Preoperative evaluation includes careful assessment of multiple anatomic details, including precise measurements of all left-sided structures, mitral and aortic valve structure and function, and mitral valve attachments. The adequacy of the right heart to support the systemic circulation must be assessed by detailed imaging of the RV and tricuspid valve. Associated anomalies such as pulmonary venous obstruction or anomalous drainage, abnormal coronary configuration, and “sinusoids” connecting the coronary circulation with the hypertensive LV cavity must be identified. Endocardial fibroelastosis, a stiff, fibrotic, echogenic layer along the endocardium of the LV cavity, causes both systolic and diastolic dysfunction in HLHS. This type of dysfunction typically does not complicate other single ventricle lesions in which LV afterload is reduced by a ventricular septal defect (VSD), but plays a major role in classic HLHS [12].
A restrictive or intact atrial septum is found in a small percentage of newborns with HLHS and related lesions, resulting in hypertension of the left atrium and pulmonary vasculature. Rightward bowing of the atrial septum, turbulent flow and elevated mean gradients across the atrial communication, abnormally high estimates of left atrial pressures, and clinical findings such as profound cyanosis and poor perfusion suggest the need for emergent intervention. Even after catheter septoplasty of a restrictive atrial septum, however, neonatal mortality remains high [6]. Pulmonary venous hypertension in fetal life promotes “arterialization” and parenchymal abnormalities of the pulmonary vasculature, blunted pulmonary vasoreactivity, and dilated lymphatics, which may greatly influence outcomes [6, 13]. Many centers have incorporated routine maternal hyperoxygenation during echocardiography of the late gestation fetus with HLHS, for evaluating pulmonary vascular health and predicting which neonates will require emergent intervention. Fetuses with HLHS and a restrictive atrial septum have demonstrated Doppler evidence of significantly less pulmonary vasoreactivity than those with an open atrial communication [13].

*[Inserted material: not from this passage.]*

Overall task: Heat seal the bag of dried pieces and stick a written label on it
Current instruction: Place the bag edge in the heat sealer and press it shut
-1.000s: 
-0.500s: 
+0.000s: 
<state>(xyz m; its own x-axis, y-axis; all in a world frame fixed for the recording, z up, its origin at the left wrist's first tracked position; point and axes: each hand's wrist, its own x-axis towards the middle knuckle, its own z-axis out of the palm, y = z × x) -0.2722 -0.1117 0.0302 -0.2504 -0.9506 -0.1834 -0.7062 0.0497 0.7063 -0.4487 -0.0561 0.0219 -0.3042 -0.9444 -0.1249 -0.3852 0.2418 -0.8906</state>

In the most common management strategy of classic HLHS, a series of complex surgeries starting in the neonatal period culminates in the univentricular Fontan circulation. The newborn is maintained on a continuous infusion of intravenous prostaglandin to maintain ductal patency until the Norwood stage 1 operation (Fig. 1), which is typically performed within the first week of life for those without delayed diagnosis. The goals of the Norwood procedure are to restore reliable systemic blood flow while protecting the pulmonary vascular bed. This is accomplished by division of the main pulmonary artery, anastomosis of the ascending aorta to this segment, and reconstruction of a “neo-aorta” to receive the RV output. Controlled blood flow is provided to the now isolated pulmonary arteries through either a modified Blalock-Taussig shunt or RV-to-pulmonary artery shunt [14, 15]. An atrial septectomy is performed to allow unobstructed left-to-right flow.
In most centers the Norwood stage 1 operation is the first intervention for classic HLHS, with a modified Blalock-Taussig shunt (a) or an RV-to-pulmonary artery shunt (b) supplying pulmonary blood flow. Some centers utilize the “Hybrid” approach (c), which includes stenting of the ductus arteriosus and bilateral pulmonary artery banding
The bidirectional Glenn procedure (superior cavopulmonary connection), which is typically performed at 4–6 months of age, is an extracardiac surgery in which the superior vena cava is anastomosed to the pulmonary artery. This provides more reliable pulmonary blood flow, decreases the pressure and volume load of the single RV, and relieves systemic output (importantly, the coronary arteries) of the diastolic flow reversal that occurs in cases of Blalock-Taussig shunts. Finally, the Fontan procedure (total cavopulmonary connection) is employed at 2–4 years of age. Here, the inferior vena cava is connected to the pulmonary artery by means of an intracardiac baffle or an extracardiac conduit, which may be fenestrated to allow preserved (although hypoxemic) cardiac output in cases where increased pulmonary vascular resistance is of concern.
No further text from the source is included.